Exercise directions: Copy the records exactly, every one of them.

Recorded data:
►

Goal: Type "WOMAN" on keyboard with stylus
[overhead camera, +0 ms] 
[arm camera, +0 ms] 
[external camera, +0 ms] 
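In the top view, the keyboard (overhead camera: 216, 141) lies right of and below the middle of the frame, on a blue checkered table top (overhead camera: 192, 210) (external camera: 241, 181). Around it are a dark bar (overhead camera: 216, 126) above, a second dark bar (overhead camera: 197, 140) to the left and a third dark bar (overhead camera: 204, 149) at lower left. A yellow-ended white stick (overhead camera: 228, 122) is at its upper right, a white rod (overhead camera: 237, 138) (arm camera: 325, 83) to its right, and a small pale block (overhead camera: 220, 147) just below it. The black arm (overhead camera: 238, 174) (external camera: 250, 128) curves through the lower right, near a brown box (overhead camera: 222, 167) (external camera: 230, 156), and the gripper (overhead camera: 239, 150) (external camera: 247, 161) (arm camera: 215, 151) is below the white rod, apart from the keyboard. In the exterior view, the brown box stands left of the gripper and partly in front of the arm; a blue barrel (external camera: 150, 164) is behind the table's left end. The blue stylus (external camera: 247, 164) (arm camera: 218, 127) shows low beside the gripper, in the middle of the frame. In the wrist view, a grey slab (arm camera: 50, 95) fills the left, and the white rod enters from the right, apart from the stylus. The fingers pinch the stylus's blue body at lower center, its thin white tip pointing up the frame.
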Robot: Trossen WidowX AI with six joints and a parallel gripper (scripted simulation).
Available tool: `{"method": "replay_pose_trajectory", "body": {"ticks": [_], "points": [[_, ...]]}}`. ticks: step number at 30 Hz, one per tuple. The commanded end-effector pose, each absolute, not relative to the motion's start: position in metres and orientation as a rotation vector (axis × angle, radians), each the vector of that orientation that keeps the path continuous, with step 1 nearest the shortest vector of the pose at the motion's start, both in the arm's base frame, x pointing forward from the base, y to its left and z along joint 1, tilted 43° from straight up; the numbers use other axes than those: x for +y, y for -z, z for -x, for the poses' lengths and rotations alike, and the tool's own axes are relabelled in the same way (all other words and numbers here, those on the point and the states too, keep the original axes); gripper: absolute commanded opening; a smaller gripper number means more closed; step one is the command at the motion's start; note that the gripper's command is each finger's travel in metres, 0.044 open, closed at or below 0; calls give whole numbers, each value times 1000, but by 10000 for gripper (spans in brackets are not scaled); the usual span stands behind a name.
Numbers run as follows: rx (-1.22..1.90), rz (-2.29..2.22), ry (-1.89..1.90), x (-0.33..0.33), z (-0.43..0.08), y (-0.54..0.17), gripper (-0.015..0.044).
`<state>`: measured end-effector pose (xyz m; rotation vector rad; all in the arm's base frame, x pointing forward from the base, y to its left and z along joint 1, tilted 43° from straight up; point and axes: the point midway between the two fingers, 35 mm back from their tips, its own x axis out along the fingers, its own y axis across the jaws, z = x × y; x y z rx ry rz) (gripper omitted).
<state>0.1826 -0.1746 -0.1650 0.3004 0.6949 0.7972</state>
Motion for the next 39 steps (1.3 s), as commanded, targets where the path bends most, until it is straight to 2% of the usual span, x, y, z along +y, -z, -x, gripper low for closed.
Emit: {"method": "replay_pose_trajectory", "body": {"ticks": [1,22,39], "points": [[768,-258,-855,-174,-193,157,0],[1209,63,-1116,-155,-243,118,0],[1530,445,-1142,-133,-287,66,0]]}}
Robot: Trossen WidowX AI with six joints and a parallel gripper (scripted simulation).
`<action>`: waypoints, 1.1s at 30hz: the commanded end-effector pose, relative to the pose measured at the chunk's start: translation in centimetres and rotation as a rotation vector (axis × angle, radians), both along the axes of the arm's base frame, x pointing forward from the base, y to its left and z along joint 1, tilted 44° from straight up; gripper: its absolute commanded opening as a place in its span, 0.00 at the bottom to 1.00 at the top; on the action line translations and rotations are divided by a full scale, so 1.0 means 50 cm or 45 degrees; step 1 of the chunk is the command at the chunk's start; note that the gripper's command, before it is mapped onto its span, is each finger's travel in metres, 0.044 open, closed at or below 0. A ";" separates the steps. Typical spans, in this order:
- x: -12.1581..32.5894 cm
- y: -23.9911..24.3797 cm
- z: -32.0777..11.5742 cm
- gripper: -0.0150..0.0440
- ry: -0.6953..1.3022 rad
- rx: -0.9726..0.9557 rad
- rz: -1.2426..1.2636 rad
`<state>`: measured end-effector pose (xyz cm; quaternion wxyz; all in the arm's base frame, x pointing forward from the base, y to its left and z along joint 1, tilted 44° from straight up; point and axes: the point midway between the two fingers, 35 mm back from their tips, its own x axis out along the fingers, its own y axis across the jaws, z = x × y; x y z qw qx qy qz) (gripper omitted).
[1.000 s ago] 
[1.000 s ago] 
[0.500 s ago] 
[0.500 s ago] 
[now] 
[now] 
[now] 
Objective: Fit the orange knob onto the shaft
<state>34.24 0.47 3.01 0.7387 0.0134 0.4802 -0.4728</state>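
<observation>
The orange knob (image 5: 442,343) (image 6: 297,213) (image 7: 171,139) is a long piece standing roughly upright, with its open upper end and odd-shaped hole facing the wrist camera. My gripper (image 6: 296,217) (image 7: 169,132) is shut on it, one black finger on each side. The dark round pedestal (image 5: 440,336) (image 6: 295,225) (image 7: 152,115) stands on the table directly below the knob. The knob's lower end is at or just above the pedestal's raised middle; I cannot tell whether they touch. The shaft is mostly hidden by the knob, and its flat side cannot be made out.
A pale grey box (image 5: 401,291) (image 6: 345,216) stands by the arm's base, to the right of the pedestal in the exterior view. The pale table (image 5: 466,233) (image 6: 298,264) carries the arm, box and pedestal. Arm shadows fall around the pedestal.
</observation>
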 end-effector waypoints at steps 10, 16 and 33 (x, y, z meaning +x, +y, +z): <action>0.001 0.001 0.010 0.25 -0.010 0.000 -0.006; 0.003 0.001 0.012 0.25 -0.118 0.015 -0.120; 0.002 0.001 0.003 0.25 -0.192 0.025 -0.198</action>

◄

Your solution:
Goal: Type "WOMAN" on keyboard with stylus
[overhead camera, +0 ms] 
[arm camera, +0 ms] 
[external camera, +0 ms] 
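In the top view, the keyboard (overhead camera: 216, 141) lies right of and below the middle of the frame, on a blue checkered table top (overhead camera: 192, 210) (external camera: 241, 181). Around it are a dark bar (overhead camera: 216, 126) above, a second dark bar (overhead camera: 197, 140) to the left and a third dark bar (overhead camera: 204, 149) at lower left. A yellow-ended white stick (overhead camera: 228, 122) is at its upper right, a white rod (overhead camera: 237, 138) (arm camera: 325, 83) to its right, and a small pale block (overhead camera: 220, 147) just below it. The black arm (overhead camera: 238, 174) (external camera: 250, 128) curves through the lower right, near a brown box (overhead camera: 222, 167) (external camera: 230, 156), and the gripper (overhead camera: 239, 150) (external camera: 247, 161) (arm camera: 215, 151) is below the white rod, apart from the keyboard. In the exterior view, the brown box stands left of the gripper and partly in front of the arm; a blue barrel (external camera: 150, 164) is behind the table's left end. The blue stylus (external camera: 247, 164) (arm camera: 218, 127) shows low beside the gripper, in the middle of the frame. In the wrist view, a grey slab (arm camera: 50, 95) fills the left, and the white rod enters from the right, apart from the stylus. The fingers pinch the stylus's blue body at lower center, its thin white tip pointing up the frame.
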Robot: Trossen WidowX AI with six joints and a parallel gripper (scripted simulation).
Available tool: `{"method": "replay_pose_trajectory", "body": {"ticks": [_], "points": [[_, ...]]}}`. ticks: step number at 30 Hz, one per tuple. The commanded end-effector pose, each absolute, not relative to the motion's start: position in metres and orientation as a rotation vector (axis × angle, radians), each the vector of that orientation that keeps the path continuous, with step 1 nearest the shortest vector of the pose at the motion's start, both in the arm's base frame, x pointing forward from the base, y to its left and z along joint 1, tilted 43° from straight up; the numbers use other axes than those: x for +y, y for -z, z for -x, for the poses' lengths and rotations alike, and the tool's own axes are relabelled in the same way (all other words and numbers here, those on the point and the states too, keep the original axes); gripper: absolute commanded opening; a smaller gripper number means more closed; step one is the command at the motion's start; note that the gripper's command is each finger's travel in metres, 0.044 open, closed at or below 0; calls give whole numbers, each value times 1000, but by 10000 for gripper (spans in brackets are not scaled); the usual span stands behind a name.
Numbers run as follows: rx (-1.22..1.90), rz (-2.29..2.22), ry (-1.89..1.90), x (-0.33..0.33), z (-0.43..0.08), y (-0.54..0.17), gripper (-0.015..0.044).
`<state>`: measured end-effector pose (xyz m; rotation vector rad; all in the arm's base frame, x pointing forward from the base, y to its left and z along joint 1, tilted 43° from straight up; point and axes: the point midway between the two fingers, 35 mm back from their tips, its own x axis out along the fingers, its own y axis across the jaws, z = x × y; x y z rx ry rz) (gripper omitted).
<state>0.1826 -0.1746 -0.1650 0.3004 0.6949 0.7972</state>
Motion for the next 39 steps (1.3 s), as commanded, targets where the path bends most, until it is straight to 2% of the usual span, x, y, z along +y, -z, -x, gripper low for closed.
Emit: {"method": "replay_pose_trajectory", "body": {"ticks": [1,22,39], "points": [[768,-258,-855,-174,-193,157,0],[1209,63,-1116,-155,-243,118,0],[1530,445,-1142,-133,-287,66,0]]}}
Robot: Trossen WidowX AI with six joints and a parallel gripper (scripted simulation).
`<action>`: waypoints, 1.1s at 30hz: the commanded end-effector pose, relative to the pose measured at the chunk's start: translation in centimetres and rotation as a rotation vector (axis × angle, radians), both along the axes of the arm's base frame, x pointing forward from the base, y to its left and z along joint 1, tilted 44° from straight up; gripper: its absolute commanded opening as a place in its span, 0.00 at the bottom to 1.00 at the top; on the action line translations and rotations are divided by a full scale, so 1.0 means 50 cm or 45 degrees; step 1 of the chunk is the command at the chunk's start; note that the gripper's command, before it is mapped onto its span, is each finger's travel in metres, 0.044 open, closed at or below 0. A ";" separates the steps. Typical spans, in this order:
- x: -12.1581..32.5894 cm
- y: -23.9911..24.3797 cm
- z: -32.0777..11.5742 cm
- gripper: -0.0150..0.0440
- ry: -0.6953..1.3022 rad
- rx: -0.9726..0.9557 rad
- rz: -1.2426..1.2636 rad
`<state>`: measured end-effector pose (xyz cm; quaternion wxyz; all in the arm's base frame, x pointing forward from the base, y to its left and z along joint 1, tilted 44° from straight up; point and axes: the point midway between the two fingers, 35 mm back from their tips, its own x axis out along the fingers, its own y axis across the jaws, z = x × y; x y z qw qx qy qz) (gripper omitted).
[1.000 s ago] 
[1.000 s ago] 
[0.500 s ago] 
[0.500 s ago] 
[now] 
[now] 
[now] 
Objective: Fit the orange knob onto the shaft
<state>34.24 0.47 3.01 0.7387 0.0134 0.4802 -0.4728</state>
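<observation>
The orange knob (image 5: 442,343) (image 6: 297,213) (image 7: 171,139) is a long piece standing roughly upright, with its open upper end and odd-shaped hole facing the wrist camera. My gripper (image 6: 296,217) (image 7: 169,132) is shut on it, one black finger on each side. The dark round pedestal (image 5: 440,336) (image 6: 295,225) (image 7: 152,115) stands on the table directly below the knob. The knob's lower end is at or just above the pedestal's raised middle; I cannot tell whether they touch. The shaft is mostly hidden by the knob, and its flat side cannot be made out.
A pale grey box (image 5: 401,291) (image 6: 345,216) stands by the arm's base, to the right of the pedestal in the exterior view. The pale table (image 5: 466,233) (image 6: 298,264) carries the arm, box and pedestal. Arm shadows fall around the pedestal.
</observation>
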 end-effector waypoints at steps 10, 16 and 33 (x, y, z meaning +x, +y, +z): <action>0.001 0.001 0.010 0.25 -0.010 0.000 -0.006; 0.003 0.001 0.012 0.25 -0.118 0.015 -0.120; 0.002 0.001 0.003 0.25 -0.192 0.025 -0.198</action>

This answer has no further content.